Ich gehe wie jeden Tag den Flur entlang und bleibe vor einem Foto stehen. Meine Augen wandern nach unten, meine Schultern hängen schlaff. Ein Jahr ist es heute her. Und noch immer denke ich oft daran, wie gern ich Sie in manchen Situationen an meiner Seite gehabt hätte.

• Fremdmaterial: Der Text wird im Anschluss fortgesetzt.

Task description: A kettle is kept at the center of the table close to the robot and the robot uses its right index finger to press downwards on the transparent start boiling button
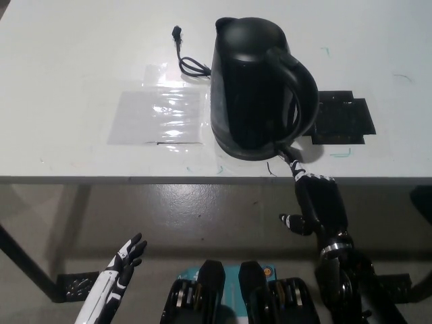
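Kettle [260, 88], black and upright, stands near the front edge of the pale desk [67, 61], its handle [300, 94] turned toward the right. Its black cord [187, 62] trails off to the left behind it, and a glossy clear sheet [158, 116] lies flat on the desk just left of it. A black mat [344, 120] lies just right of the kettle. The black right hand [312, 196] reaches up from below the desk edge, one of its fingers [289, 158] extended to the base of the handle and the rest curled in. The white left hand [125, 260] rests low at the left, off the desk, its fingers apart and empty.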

„Miga, schön, dass du da bist!“, ruft Lina mir entgegen. Sie lächelt, aber ich schaffe es heute nicht, dieses Lächeln zu erwidern.

„Oh … tut mir leid. Ich hatte den Tag gar nicht mehr auf dem Schirm“, sagt Lina leise.

„Schon wieder ein Trauerkloß wegen der Lehrerin? Sie war alt, und jeder stirbt irgendwann“, meint Vera von der Seite. Sie steht aufrecht da, die Arme vor der Brust verschränkt.

Lina tritt sofort vor mich. „Wie kannst du so etwas sagen? Halte doch einfach den Mund, wenn dir die Sensibilität fehlt!“

Ich sage nichts. Die Worte der beiden erreichen mich nur gedämpft, als kämen sie aus weiter Ferne.

Dann wird es plötzlich still.

„Vera, den Verlust eines geliebten Menschen herunterzuspielen dulde ich im Klassenverband nicht“, sagt Miro mit ruhiger, bestimmter Stimme.

Ich spüre, wie er mir tröstend die Hand auf die Schulter legt. In mir ist es ganz still. Aber zum ersten Mal fühlt sich diese Stille nicht leer an.